§ **WHAT YOU ARE ASKED TO DO**
Print the data that follows without changing a single word.

§ **INFORMATION SHOWN**
*** Block opens ***
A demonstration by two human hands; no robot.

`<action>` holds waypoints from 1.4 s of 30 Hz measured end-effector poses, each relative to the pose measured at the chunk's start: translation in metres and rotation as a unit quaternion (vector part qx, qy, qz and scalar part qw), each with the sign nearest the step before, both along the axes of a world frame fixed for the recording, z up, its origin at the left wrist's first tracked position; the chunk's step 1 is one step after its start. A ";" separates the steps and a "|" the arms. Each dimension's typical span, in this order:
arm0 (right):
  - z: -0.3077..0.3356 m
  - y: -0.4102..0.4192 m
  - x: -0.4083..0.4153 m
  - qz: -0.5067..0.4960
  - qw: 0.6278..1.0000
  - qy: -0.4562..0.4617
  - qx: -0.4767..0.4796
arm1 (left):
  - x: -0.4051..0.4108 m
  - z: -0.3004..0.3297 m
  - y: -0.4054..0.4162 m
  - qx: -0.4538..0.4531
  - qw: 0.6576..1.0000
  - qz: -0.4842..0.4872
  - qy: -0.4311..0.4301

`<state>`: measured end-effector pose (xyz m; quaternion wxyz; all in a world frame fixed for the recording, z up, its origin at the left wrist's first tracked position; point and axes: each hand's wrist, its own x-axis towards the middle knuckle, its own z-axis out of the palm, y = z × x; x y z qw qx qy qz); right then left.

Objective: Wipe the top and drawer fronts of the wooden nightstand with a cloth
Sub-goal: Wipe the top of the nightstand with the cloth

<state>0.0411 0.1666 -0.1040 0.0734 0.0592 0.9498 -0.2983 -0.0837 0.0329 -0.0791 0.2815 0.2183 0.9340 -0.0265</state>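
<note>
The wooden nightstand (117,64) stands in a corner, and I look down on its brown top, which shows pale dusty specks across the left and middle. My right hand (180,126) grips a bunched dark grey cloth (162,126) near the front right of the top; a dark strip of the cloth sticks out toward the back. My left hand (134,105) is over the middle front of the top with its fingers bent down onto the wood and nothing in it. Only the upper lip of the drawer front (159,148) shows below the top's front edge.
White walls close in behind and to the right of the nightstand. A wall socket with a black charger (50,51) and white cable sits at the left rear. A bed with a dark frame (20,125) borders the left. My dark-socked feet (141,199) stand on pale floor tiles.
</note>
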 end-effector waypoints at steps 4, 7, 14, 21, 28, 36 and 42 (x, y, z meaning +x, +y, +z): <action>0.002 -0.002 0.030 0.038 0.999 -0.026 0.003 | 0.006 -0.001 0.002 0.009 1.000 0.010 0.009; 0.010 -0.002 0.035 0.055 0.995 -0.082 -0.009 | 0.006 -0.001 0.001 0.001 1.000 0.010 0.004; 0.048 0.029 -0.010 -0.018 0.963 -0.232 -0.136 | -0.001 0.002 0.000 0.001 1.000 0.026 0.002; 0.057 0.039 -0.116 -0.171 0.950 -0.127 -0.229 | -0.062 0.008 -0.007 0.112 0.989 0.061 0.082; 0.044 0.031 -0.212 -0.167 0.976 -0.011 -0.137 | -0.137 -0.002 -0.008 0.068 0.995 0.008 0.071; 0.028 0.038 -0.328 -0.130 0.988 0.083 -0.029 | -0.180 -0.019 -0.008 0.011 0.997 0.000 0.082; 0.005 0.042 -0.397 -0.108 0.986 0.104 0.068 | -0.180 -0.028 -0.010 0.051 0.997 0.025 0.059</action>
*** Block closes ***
§ **ANSWER SPACE**
A demonstration by two human hands; no robot.

`<action>` holds waypoints from 1.4 s of 30 Hz measured end-effector poses, each relative to the pose measured at the chunk's start: translation in metres and rotation as a unit quaternion (vector part qx, qy, qz and scalar part qw), each with the sign nearest the step before, both along the axes of a world frame fixed for the recording, z up, its origin at the left wrist's first tracked position; the chunk's step 1 is one step after its start. A ";" separates the steps and a "|" the arms. Each dimension's typical span, in this order:
arm0 (right):
  - z: -0.3077..0.3356 m
  - y: -0.4102..0.4192 m
  - x: -0.4083..0.4153 m
  - qz: -0.5067..0.4960
  - qw: 0.6278..1.0000
  - qy: -0.4562..0.4617
  - qx: -0.4767..0.4796
arm1 (left):
  - x: -0.4051..0.4108 m
  - z: -0.3004..0.3297 m
  - y: -0.4054..0.4162 m
  - qx: -0.4538..0.4531
  - qw: 0.6576..1.0000
  - qz: -0.4842..0.4872
  - qy: -0.4311..0.4301

`<state>`: measured end-effector pose (xyz m; quaternion wxyz; all in a world frame fixed for the recording, z up, its origin at the left wrist's first tracked position; point and axes: each hand's wrist, its own x-axis towards the middle knuckle, its own z-axis out of the palm, y = z × x; x y z qw qx qy qz); right then left.

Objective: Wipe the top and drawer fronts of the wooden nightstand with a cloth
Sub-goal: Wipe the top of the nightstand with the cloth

<state>0.0411 0.1666 -0.1040 0.0734 0.0592 0.9498 -0.2983 -0.0837 0.0329 -0.0791 0.2815 0.2183 0.9340 -0.0265</state>
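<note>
The wooden nightstand (117,64) stands in a corner, and I look down on its brown top, which shows pale dusty specks across the left and middle. My right hand (180,126) grips a bunched dark grey cloth (162,126) near the front right of the top; a dark strip of the cloth sticks out toward the back. My left hand (134,105) is over the middle front of the top with its fingers bent down onto the wood and nothing in it. Only the upper lip of the drawer front (159,148) shows below the top's front edge.
White walls close in behind and to the right of the nightstand. A wall socket with a black charger (50,51) and white cable sits at the left rear. A bed with a dark frame (20,125) borders the left. My dark-socked feet (141,199) stand on pale floor tiles.
</note>
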 end-effector waypoints at steps 4, 7, 14, 21, 28, 36 and 42 (x, y, z meaning +x, +y, +z): <action>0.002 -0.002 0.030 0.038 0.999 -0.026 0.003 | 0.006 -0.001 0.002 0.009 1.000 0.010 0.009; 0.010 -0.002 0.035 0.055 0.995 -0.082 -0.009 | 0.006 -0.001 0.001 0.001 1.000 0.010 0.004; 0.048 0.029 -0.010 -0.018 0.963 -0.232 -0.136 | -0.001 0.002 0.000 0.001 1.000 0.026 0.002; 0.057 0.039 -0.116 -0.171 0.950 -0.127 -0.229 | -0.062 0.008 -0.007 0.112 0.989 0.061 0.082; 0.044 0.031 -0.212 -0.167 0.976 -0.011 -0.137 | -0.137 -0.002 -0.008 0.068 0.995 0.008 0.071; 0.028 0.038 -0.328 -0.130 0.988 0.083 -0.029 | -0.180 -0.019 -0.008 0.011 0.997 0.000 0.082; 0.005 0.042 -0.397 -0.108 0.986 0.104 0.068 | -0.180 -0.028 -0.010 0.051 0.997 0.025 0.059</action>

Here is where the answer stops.